» PROBLEM DETAILS
When you reach the line containing "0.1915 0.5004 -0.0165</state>" in the entries below, start writing out each line exactly, and stop after the line containing "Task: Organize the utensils".

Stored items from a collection
☆ ☆ ☆
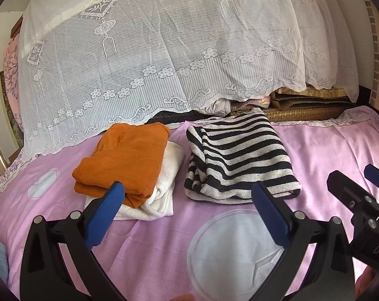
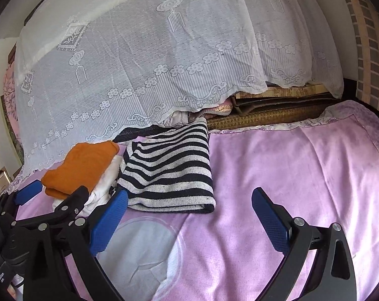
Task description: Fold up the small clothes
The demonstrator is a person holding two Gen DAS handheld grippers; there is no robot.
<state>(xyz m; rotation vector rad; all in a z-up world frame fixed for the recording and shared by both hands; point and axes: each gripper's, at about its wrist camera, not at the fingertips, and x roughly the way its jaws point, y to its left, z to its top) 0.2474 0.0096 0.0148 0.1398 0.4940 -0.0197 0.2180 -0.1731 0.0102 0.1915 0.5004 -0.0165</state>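
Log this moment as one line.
left gripper open, empty | right gripper open, empty | folded black-and-white striped knit top on pink blanket | folded orange garment atop white garment

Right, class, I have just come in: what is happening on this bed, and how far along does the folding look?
A person holds two grippers over a pink blanket. The left gripper and the right gripper are both open and hold nothing. A folded orange garment lies on a folded white garment. Beside that stack lies a folded striped garment. No unfolded clothes show in front of the grippers, so the folding looks mostly done.
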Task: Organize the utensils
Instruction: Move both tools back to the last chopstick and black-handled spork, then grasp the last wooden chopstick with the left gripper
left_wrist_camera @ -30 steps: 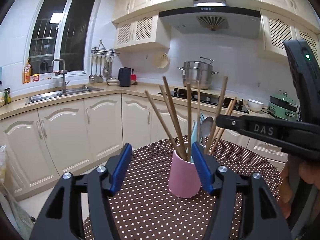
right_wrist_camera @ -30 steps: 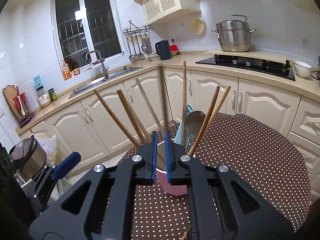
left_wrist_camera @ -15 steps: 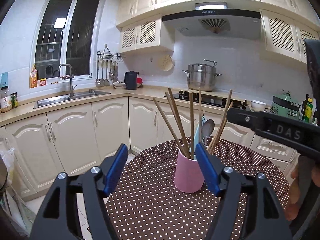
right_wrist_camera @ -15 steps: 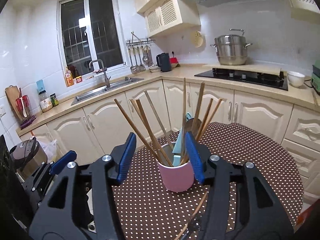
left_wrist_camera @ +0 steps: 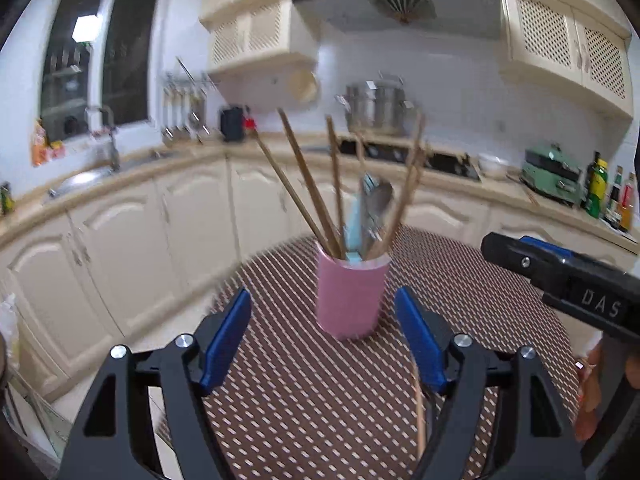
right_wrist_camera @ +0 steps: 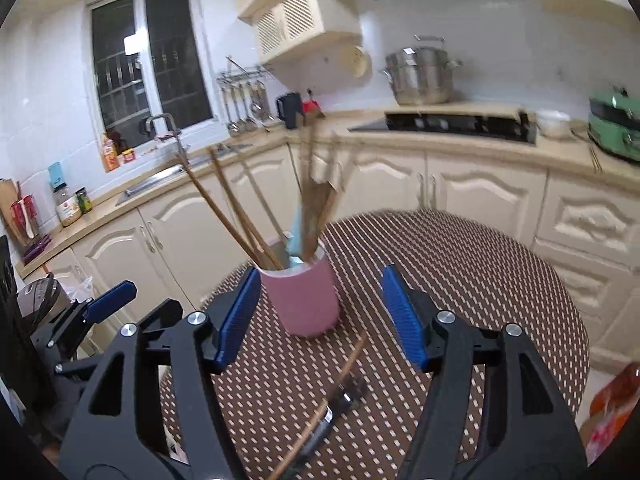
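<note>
Left tool (left_wrist_camera: 322, 330): tilted downward over the round table with a brown, white-dotted cloth (left_wrist_camera: 480, 304), blue pads spread and opening further, nothing pinched. The pink cylindrical cup (left_wrist_camera: 350, 296) stands upright on the table just beyond the fingertips, not touched.

Right tool (right_wrist_camera: 320, 318): same downward tilt, jaws spread and widening, empty. Its left pad (right_wrist_camera: 236, 320) sits just beside the cup's wall; contact cannot be told.

The cup holds several long wooden chopsticks (left_wrist_camera: 304, 184), fanned outward, plus a light-blue handled utensil (left_wrist_camera: 354, 232) and a metal spoon (left_wrist_camera: 378, 204).

Right view only: one loose wooden chopstick (right_wrist_camera: 348, 368) lying on the cloth in front of the cup, beside a dark object too blurred to identify. In the left view the chopstick shows only as a thin sliver beside the right finger.

Left view only: the right tool entering from the right edge, held in a hand (left_wrist_camera: 592, 396).

Both views are motion-blurred.
</note>
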`<control>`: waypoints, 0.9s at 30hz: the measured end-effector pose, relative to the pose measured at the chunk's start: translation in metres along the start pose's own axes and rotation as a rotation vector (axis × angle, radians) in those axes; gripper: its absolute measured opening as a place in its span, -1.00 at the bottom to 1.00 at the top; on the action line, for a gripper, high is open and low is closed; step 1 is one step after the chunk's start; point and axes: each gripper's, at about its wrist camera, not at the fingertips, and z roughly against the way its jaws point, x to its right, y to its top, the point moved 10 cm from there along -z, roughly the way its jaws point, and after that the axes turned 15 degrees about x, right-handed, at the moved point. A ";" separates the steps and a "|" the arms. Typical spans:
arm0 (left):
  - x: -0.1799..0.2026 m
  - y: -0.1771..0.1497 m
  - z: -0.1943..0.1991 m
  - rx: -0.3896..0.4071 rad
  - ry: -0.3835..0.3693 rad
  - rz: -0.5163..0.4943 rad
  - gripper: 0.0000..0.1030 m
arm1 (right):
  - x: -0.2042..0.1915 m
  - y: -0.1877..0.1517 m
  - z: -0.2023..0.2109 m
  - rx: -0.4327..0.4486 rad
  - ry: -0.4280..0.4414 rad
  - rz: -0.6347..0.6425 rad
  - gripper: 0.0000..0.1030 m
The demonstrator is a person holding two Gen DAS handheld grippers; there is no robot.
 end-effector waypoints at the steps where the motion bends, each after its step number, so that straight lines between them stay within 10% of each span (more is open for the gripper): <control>1: 0.002 -0.006 -0.003 -0.028 -0.018 0.009 0.42 | 0.007 -0.008 0.000 -0.020 -0.015 -0.008 0.27; 13: 0.044 -0.112 -0.044 -0.439 -0.186 -0.051 0.42 | 0.067 -0.097 0.000 -0.202 -0.135 -0.123 0.34; 27: 0.062 -0.145 -0.074 -0.520 -0.142 -0.176 0.42 | 0.091 -0.134 0.005 -0.222 -0.145 -0.228 0.35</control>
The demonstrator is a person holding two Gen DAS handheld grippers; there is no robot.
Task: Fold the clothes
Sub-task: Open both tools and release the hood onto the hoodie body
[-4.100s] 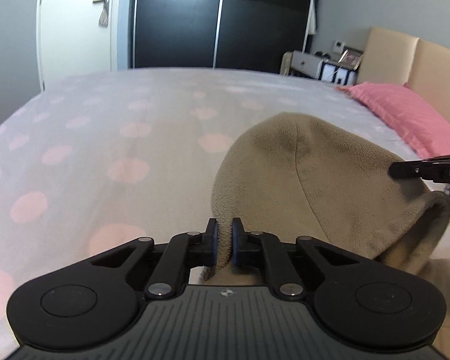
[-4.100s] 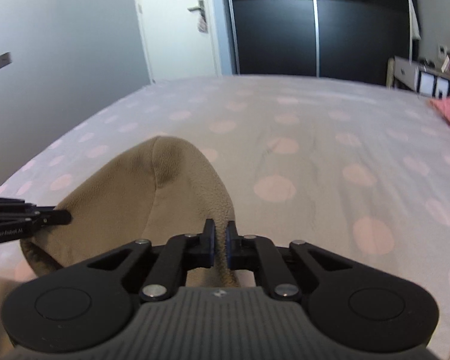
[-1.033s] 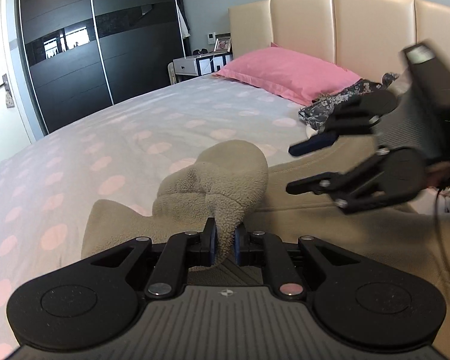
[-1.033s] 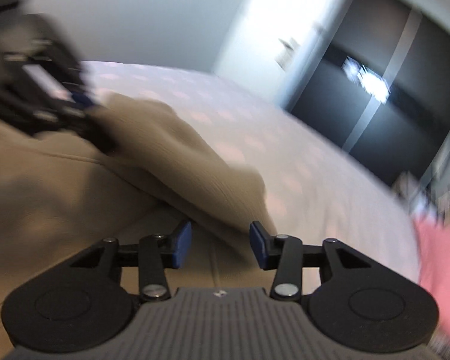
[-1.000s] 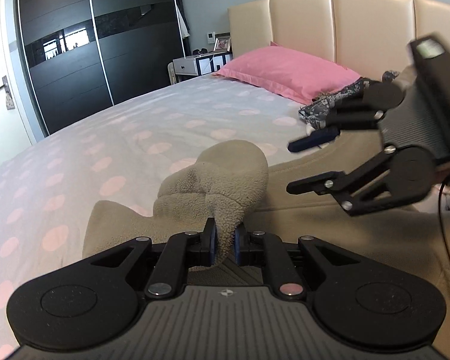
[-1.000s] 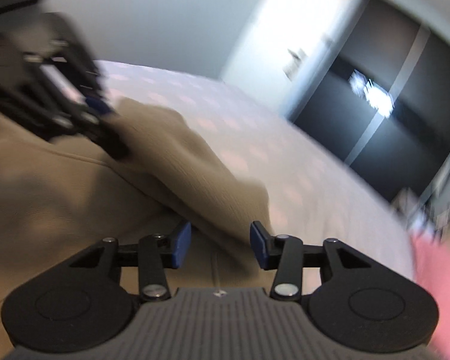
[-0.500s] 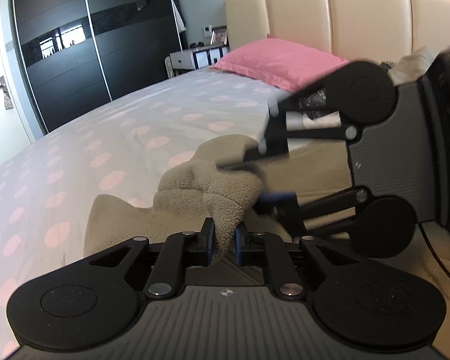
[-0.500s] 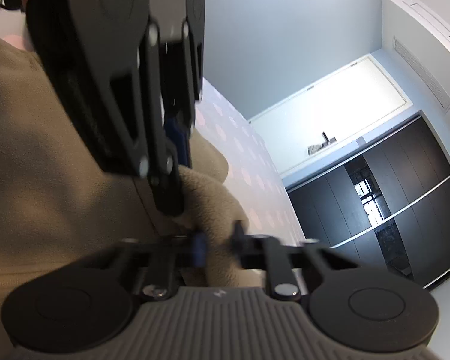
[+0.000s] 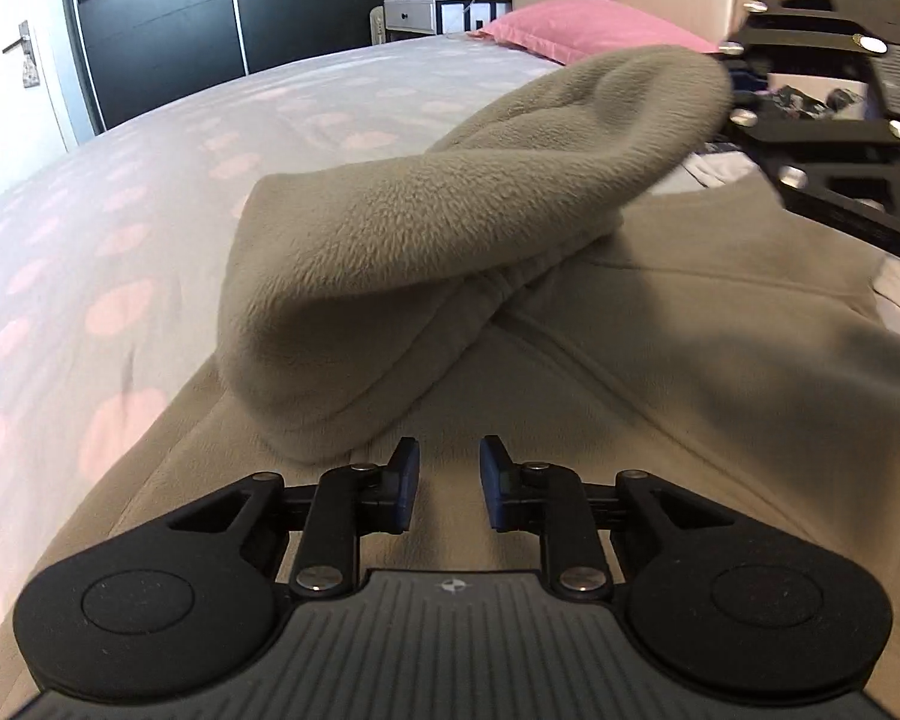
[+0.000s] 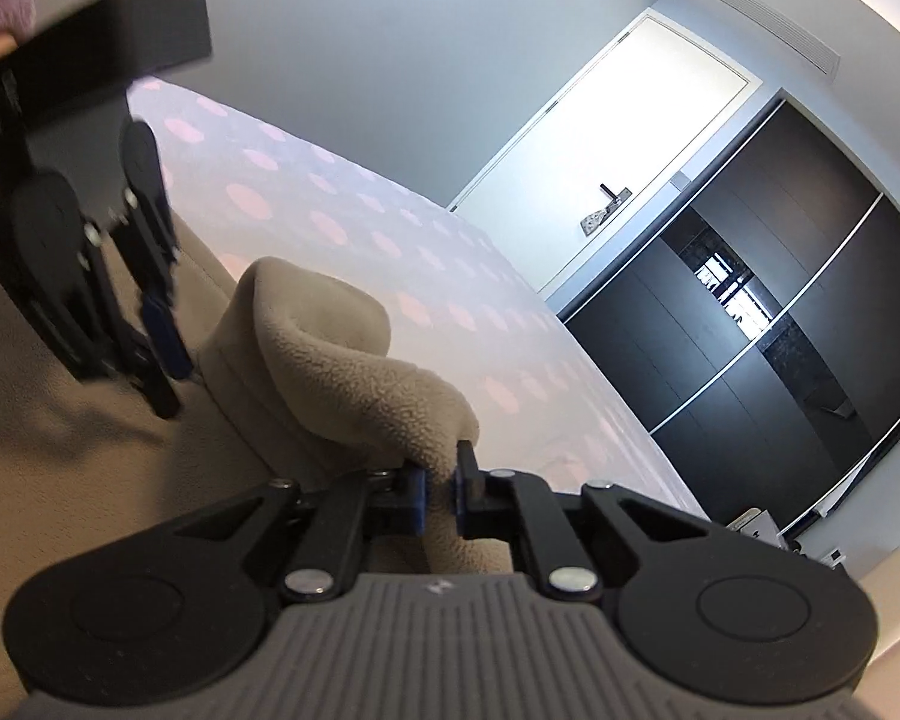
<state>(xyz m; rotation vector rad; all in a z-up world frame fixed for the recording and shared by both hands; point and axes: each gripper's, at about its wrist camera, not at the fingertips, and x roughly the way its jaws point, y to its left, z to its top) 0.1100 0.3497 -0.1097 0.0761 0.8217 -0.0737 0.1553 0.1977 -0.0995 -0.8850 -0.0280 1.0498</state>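
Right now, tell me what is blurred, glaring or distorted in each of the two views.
Left wrist view: the right gripper at the upper right is smeared by motion, the fleece is sharp, and fisheye bends the bed edge. Right wrist view: the left gripper at the left is blurred, the white door is blown out by glare, and the whole room is tilted and curved.

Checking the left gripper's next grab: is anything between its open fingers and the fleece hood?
Nothing visible. The left gripper is open just short of the fleece hood, with only the garment's flat body beneath. The right gripper pinches the hood's far end.
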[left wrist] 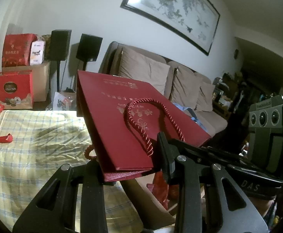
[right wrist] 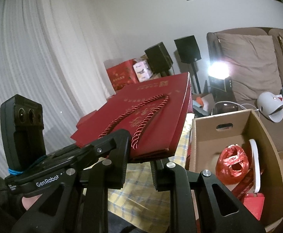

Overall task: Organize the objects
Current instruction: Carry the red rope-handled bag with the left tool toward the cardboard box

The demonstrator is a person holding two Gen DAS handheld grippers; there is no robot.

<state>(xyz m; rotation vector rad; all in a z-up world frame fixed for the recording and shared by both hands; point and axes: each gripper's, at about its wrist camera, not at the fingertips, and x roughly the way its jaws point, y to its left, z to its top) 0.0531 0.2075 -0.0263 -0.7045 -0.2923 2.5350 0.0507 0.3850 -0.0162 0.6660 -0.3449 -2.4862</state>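
While both grippers' fingers pinch red gift bag, held flat above table.

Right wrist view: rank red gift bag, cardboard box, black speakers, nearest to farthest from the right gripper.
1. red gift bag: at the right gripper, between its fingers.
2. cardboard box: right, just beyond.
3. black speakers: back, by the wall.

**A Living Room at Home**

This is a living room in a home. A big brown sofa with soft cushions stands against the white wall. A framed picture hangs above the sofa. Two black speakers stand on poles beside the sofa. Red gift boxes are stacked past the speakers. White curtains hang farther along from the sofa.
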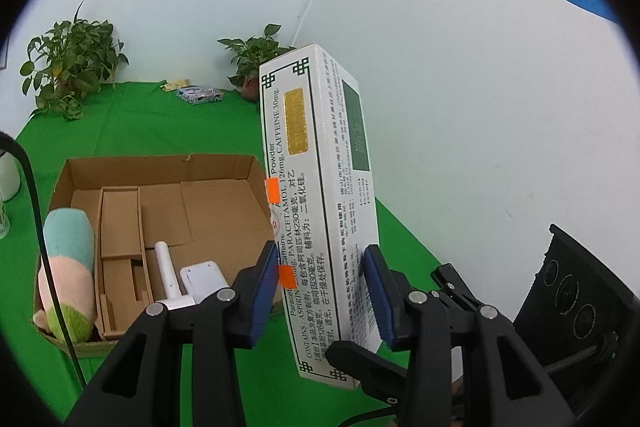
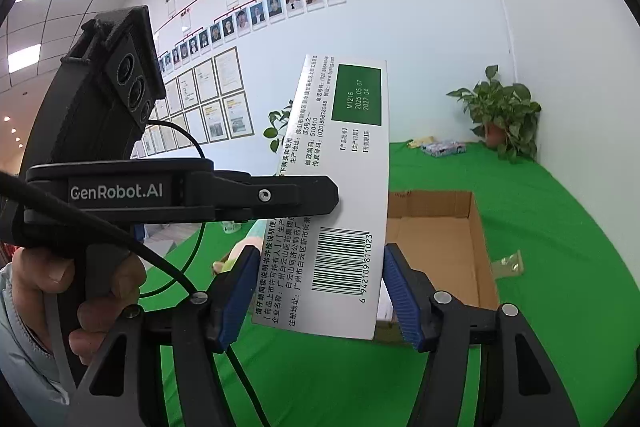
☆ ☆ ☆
» OUTPUT
<state>(xyz m; rotation vector rad; all in a z-up world frame fixed for the recording and shared by both hands; point and axes: each gripper's, at about its wrist camera, not at the fingertips, and x roughly the way its jaws point, y to its left, z to its top) 0.2474 0.0096 0.0148 0.1398 0.4940 -0.0197 0.2180 -0.1731 0.0102 0.1915 0.5004 -0.0165</state>
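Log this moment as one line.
left gripper open, empty | right gripper open, empty | folded black-and-white striped knit top on pink blanket | folded orange garment atop white garment

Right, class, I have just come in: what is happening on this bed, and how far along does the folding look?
A person holds two grippers over a pink blanket. The left gripper and the right gripper are both open and hold nothing. A folded orange garment lies on a folded white garment. Beside that stack lies a folded striped garment. No unfolded clothes show in front of the grippers, so the folding looks mostly done.
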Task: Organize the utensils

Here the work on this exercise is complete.